Le pagine illustrative dell’ordinario cinema d’atmosfera tratteggiano invece i balli dell’età verde, in attesa della gita scolastica a Parigi, le punture di spillo ai genitori, esclusi dal divario generazionale, e lo spettacolo circense, rappresentato dal giro della morte eseguito nell’apposita sfera di ferro dall’immusonito motociclista Steve, pagando dazio al timbro troppo spiccio dei bozzetti di costume. Appena sfiorati dal valore aggiunto dell’analisi degli stati d’animo. I risultati dell’esame del sangue, viceversa, raggiungono il diapason. L’ineluttabile verdetto medico risulta infatti impreziosito dalle profonde reazioni mimiche di Sfeffi, dell’amorevole mamma, dello sbigottito padre.

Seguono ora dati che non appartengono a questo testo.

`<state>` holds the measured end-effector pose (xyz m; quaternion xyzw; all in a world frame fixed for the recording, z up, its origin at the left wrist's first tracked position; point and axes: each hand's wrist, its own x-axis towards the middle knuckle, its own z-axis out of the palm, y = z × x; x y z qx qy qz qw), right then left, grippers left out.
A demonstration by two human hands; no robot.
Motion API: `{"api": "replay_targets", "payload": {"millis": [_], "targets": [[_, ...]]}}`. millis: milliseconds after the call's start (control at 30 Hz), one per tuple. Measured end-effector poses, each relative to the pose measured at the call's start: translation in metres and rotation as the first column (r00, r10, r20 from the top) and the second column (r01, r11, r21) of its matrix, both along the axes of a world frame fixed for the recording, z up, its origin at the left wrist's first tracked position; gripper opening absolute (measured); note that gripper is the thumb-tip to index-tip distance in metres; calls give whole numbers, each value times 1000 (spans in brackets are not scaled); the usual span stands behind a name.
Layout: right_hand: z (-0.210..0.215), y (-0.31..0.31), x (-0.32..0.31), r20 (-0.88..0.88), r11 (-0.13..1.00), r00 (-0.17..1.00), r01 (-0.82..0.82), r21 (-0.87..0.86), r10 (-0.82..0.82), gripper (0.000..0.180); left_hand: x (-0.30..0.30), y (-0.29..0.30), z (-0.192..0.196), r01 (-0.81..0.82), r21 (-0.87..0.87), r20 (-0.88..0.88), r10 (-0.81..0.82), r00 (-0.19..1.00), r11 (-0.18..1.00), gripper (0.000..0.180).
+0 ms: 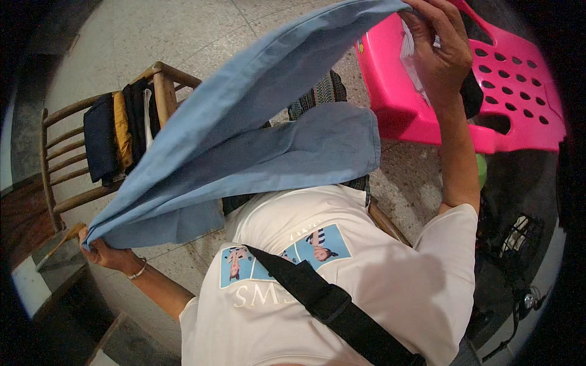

La cui fede nell’Altissimo, dapprincipio a prova di bomba, comincia a vacillare. L’inidonea superficialità trasmessa poi alle pieghe dei caratteri, nel momento di affrontare l’inevitabile trafila delle cure disposte solo ed esclusivamente ad alleviare l’agonia dell’irrequieta condannata, pregiudica al contrario il tuffo al cuore che in Voglia di tenerezza va davvero sottopelle. Declinata l’intenzione di trarre debitamente partito da alcuni comuni denominatori con gli illustri modelli, abilissimi ad amalgamare negli scandagli interiori di prim’ordine l’effigie del timor panico e il momento risolutivo della rassegnazione, Io rimango qui spinge sull’enfatico pedale di secondo piano dell’ammiccante temerarietà. L’insistito ricorso ai carrelli all’indietro, per assicurare ai territori tutti da scoprire l’ampio respiro degli appassionanti kolossal romantici alla Via col vento, l’uso analogo delle riprese aeree, i prevedibili zoom in avanti sui volti acerbi ma scossi di Steffi e David, in viaggio verso mete impreviste ed emblematiche, stentano a trasmettere l’estrema variabilità dei paesaggi narrativi. Quelli venutosi a creare nelle foreste dell’Ostwestfalen e nei programmatici strapiombi sugli abissi, dove dar fiato alle trombe sulla scorta dei brividi dell’affetto sincero, talora persino urticante, restano sullo sfondo.

Senza contribuire in modo determinante ad afferrare l’incantesimo dell’ordine naturale delle cose rispetto alla prassi dell’infeconda pietà. Gli sconfinamenti in albergo, nella vasca da bagno, sul letto, per lenire le ferite provocate dagli scontri fortuiti lungo il tragitto, serbano poche sorprese. Mentre il montaggio alternato supera l’intoppo dell’intervallo manieristico, conferendo all’eterogenea complicità delle due coppie arguti mutamenti di prospettiva, conformi ai romanzi di formazione, la densità contenutistica delle scelte luministiche vacilla: l’inane dinamica figurativa, anziché affiancare agli sberleffi al cupio dissolvi la forza significante del ritratto in chiaroscuro, rischiarato dal richiamo dei sensi, s’accuccia nella visione a tinta unica. Priva della ricchezza di sfumature capace di trascendere i volteggi da luna park, l’utopia dell’ariosa cornice e l’ovvio ripiego delle rocambolesche soste fuori programma. La vena comunicativa dell’intero cast, con Til Schweiger che passa con i medesimi, eloquenti, silenzi dai panni dell’algido ed efferato Hugo Stiglitz di Bastardi senza gloria alle vesti dimesse del credente Frank in crisi, non basta ad accorpare alla pittoresca verità di accenti l’intima sostanza dei semitoni. Io rimango qui strappa perciò qualche franca risata, in determinati inserti opportunamente sarcastici, nasconde dietro le occasioni di spasso l’incubo dell’attanagliante fine ed esorcizza lo sgomento con l’inno al coraggio. Lasciando nell’ombra il brivido che gela, l’accordo che infervora e lo stupore fiabesco che sgomina la paura sepolcrale dell’abisso.